My research progresses well, and we approach a breakthrough, one that may reverberate around the world.
A woman cried out, her voice ragged. —Mercy!
A door slammed.
A colleague’s shadow darkened the frosted glass panel in Efim’s office door, remained there a moment, then disappeared. Women’s shoes tapped on the hard floors.
Efim sighed. Even with an office and a closing door, he could expect little privacy. His thoughts slipped on oily fear. So many people. Which of them eavesdropped? Which of them informed? Which of them sympathized with his reluctance to harm people? The prisoner who’d just screamed for mercy and now made no sound: had she even existed?
One day soon, would someone ask the same question about Olga?

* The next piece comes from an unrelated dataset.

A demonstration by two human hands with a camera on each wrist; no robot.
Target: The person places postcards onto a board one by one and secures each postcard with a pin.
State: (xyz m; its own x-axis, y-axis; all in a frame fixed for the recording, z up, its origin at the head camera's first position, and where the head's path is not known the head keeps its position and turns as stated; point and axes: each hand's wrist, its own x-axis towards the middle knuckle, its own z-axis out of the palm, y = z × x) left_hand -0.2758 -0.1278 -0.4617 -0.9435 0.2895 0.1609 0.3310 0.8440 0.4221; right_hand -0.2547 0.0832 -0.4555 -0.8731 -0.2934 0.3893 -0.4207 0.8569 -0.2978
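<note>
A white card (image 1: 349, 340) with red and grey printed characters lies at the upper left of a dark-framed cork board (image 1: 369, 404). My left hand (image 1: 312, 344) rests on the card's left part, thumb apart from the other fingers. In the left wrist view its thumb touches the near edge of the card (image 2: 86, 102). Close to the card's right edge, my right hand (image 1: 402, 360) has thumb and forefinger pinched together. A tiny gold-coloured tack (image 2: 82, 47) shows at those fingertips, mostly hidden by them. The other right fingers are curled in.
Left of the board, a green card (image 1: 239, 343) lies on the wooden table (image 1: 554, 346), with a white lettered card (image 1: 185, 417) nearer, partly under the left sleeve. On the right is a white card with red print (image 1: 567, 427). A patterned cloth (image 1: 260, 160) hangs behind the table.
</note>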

Olyushka, my miracle, my love. As I sit here and think on you, I also think on my great privilege to serve our country as I do. I have here, in Moscow, a chance to leave a legacy in medicine. Such work is a journey in honour. I look forward to a new letter from you. I enclose a little money. Buy a nice blouse, if you need one, or a new pair of shoes. All my love, Fima.
Garbage, he told himself, complete garbage, the letter so stiff and formal even as he used the diminutives Olyushka and Fima. No NKVD agent would believe Efim had written the letter with no expectation of interference. Even this tacit acknowledgement of interference with the post could get him arrested.